Researchers Propose Reforms on Police Use of Force in U.S. in new Article
Wilson Center Director Brandon Garrett and Vanderbilt Law School Criminal Justice Director Christopher Slobogin released a new article today in the German Law Article, "The Law on Police Use of Force in the United States."
The Abstract:
Recent events in the United States have highlighted the fact that American police resort to force, including deadly force, much more often than in many other Western countries. This Article describes how the current regulatory regime may ignore or even facilitate these aggressive police actions. The law governing police use of force in the United States derives in large part from the Fourth Amendment to the United States Constitution, which prohibits unreasonable searches and seizures. As construed by the United States Supreme Court, the Fourth Amendment provides police wide leeway in using deadly force, making custodial arrests, and stopping and frisking individuals. While state and local police departments can develop more restrictive rules, they often do not. Additionally, the remedies for violations of these rules are weak. The predominant remedy is exclusion of evidence, the impact of which falls primarily on the prosecutor and in any event only has a deterrent effect when evidence is sought. Civil and criminal sanctions have been significantly limited by the Supreme Court, particularly through the doctrine of qualified immunity (applied to individual officers) and the policy or custom defense (applied to municipalities).
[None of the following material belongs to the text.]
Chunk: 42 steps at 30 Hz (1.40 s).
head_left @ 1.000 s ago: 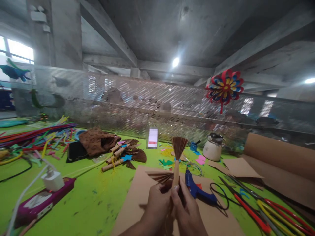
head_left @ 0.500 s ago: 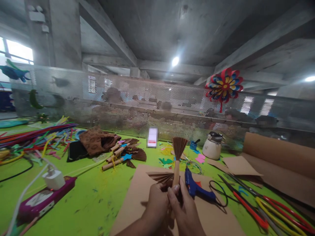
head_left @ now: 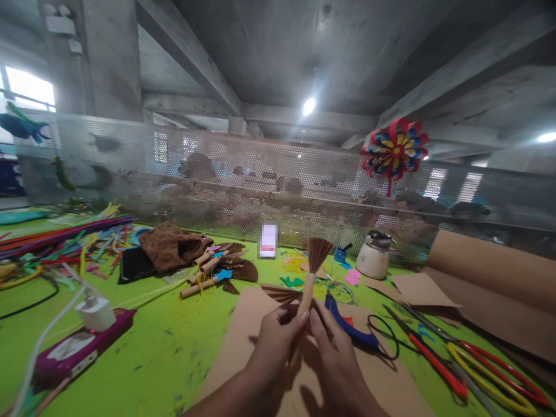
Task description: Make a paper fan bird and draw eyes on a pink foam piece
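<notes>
My left hand [head_left: 278, 341] is closed around a brown paper tube [head_left: 307, 292], thumb pressed on its front. A pleated brown paper fan [head_left: 320, 253] spreads from the tube's upper end, and another pleated fan [head_left: 282, 293] sticks out to the left. My right hand [head_left: 336, 347] is closed at the tube's right side, its thumb beside my left thumb; its fingertips are partly hidden. Below both hands lies a sheet of brown cardboard [head_left: 243, 330]. A blue glue gun [head_left: 351, 330] rests just right of my right hand.
Similar tube-and-fan pieces [head_left: 212, 278] lie left, near a brown patterned cloth [head_left: 169, 246]. A purple power strip [head_left: 82, 347] is front left. Scissors [head_left: 438, 359] and folded cardboard [head_left: 490, 278] are on the right. A white pot [head_left: 373, 258] stands before a perforated screen [head_left: 243, 179].
The tube has tilted to the right, its fan top shifting right and slightly down. My right hand has moved slightly right, with its fingers less wrapped over the tube.
</notes>
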Motion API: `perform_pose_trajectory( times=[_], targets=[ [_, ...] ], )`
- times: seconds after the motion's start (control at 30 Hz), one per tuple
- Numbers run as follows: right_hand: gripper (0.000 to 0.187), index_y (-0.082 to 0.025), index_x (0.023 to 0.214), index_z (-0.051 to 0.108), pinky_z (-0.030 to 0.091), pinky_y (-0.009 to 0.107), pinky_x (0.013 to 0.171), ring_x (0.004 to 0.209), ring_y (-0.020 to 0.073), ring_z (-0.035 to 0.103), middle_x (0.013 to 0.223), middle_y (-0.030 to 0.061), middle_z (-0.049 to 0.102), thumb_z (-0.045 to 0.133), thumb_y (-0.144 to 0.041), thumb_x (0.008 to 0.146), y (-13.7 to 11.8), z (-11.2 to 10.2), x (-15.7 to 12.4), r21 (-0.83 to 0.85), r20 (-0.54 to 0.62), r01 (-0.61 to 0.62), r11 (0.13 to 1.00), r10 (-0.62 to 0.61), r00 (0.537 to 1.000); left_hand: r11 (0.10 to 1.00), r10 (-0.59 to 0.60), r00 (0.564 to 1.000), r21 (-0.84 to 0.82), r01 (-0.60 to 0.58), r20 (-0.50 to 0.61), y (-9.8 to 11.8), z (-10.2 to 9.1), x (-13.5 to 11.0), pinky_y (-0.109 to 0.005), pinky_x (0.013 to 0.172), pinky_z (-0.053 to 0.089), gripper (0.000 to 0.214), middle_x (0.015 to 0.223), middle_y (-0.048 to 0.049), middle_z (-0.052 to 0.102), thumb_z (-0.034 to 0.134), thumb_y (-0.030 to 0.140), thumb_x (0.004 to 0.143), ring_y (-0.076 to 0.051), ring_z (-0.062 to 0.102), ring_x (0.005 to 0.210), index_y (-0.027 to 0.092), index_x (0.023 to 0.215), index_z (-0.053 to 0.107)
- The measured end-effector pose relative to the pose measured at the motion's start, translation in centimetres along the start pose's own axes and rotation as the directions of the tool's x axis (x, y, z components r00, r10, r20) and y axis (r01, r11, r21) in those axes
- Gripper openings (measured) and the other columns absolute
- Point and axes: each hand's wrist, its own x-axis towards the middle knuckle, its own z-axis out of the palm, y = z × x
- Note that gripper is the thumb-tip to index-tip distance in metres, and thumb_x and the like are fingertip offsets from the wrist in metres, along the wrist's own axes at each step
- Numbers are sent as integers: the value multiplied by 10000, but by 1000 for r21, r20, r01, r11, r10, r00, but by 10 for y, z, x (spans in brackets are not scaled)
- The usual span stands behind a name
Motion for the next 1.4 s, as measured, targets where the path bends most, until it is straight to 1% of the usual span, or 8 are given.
perform_pose_trajectory(
  times=[0.1,0.17,0.33,0.5,0.67,0.83,1.07,1.4],
  targets=[
    [551,-201,1196,640,457,400,982,1240,273,527,1301,105,610,572,-581,804,-12,-5,2,98,11,-149,984,149,989,1000,-5,1000,30,4,18,6,-1,2,-296,740,485,376,839,-118,703,846,338,601,-215,643,774,94,859,720],
    [532,-201,1129,663,493,386,923,1170,263,584,1222,101,661,538,-611,814,-24,-8,4,156,30,-176,972,173,984,1000,3,1000,23,-3,-8,8,-1,4,-286,728,482,362,805,-98,688,842,334,598,-208,635,770,99,837,706],
    [512,-147,910,698,516,379,869,875,227,694,924,114,744,503,-615,835,-40,-19,13,159,11,-53,986,52,999,999,-38,999,23,39,-33,10,1,5,-236,634,465,359,796,-83,670,829,339,615,-154,605,699,106,850,689],
    [380,-154,868,728,522,413,833,823,255,679,840,97,738,619,-511,797,-30,-24,19,2,81,45,999,-45,996,999,-42,999,27,41,4,14,3,3,-219,606,461,399,802,-85,667,844,364,599,-158,615,719,107,856,679],
    [309,-169,935,753,529,397,818,891,262,659,937,107,723,654,-416,780,-28,-18,15,-77,114,149,986,-140,984,998,-41,999,41,40,9,12,-1,3,-178,552,412,393,755,-61,653,837,374,623,-119,575,657,106,875,698],
    [268,-193,956,753,546,349,807,916,242,658,960,100,710,598,-366,821,-25,-13,9,-134,124,233,963,-217,968,997,-71,997,23,70,41,11,-1,2,-173,562,415,409,795,-77,671,852,368,609,-99,553,639,104,901,739],
    [292,-211,1063,723,572,300,778,1003,243,650,1119,110,664,600,-295,812,2,-12,5,-214,89,317,924,-304,948,987,-87,991,-127,100,100,3,-1,3,-264,678,490,477,835,-112,688,894,351,552,-144,609,652,94,926,748],
    [341,-164,1094,705,509,371,906,1083,262,591,1129,132,636,621,-268,780,4,-10,-3,-255,76,284,924,-273,959,995,-75,995,-61,79,60,5,7,-7,-263,644,492,481,750,-105,699,880,396,554,-191,648,677,81,891,742]
  ],
)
This minimal regulatory regime is one reason police-citizen encounters in the United States so often result in death or serious bodily harm to citizens, in particular those who are Black. The Article ends with a number of reform proposals.
Reforms proposed in the article include elimination of qualified immunity (albeit still allowing indemnification for individual officers), removing the policy and custom defense for municipalities, and improving the federal statute that permits suits to be brought against illegal police and prosecutor patterns and practices.
At the state level, Garrett and Slobogin propose specific reforms regarding the use of force, militarized tactical teams, the use of invasive surveillance technologies, and stop, search, and arrest practices.
The authors also propose reforms at the institutional level, including that state and local departments establish mechanisms for independent review of critical incidents, de-certify wayward police and report such de-certifications to the national authorities.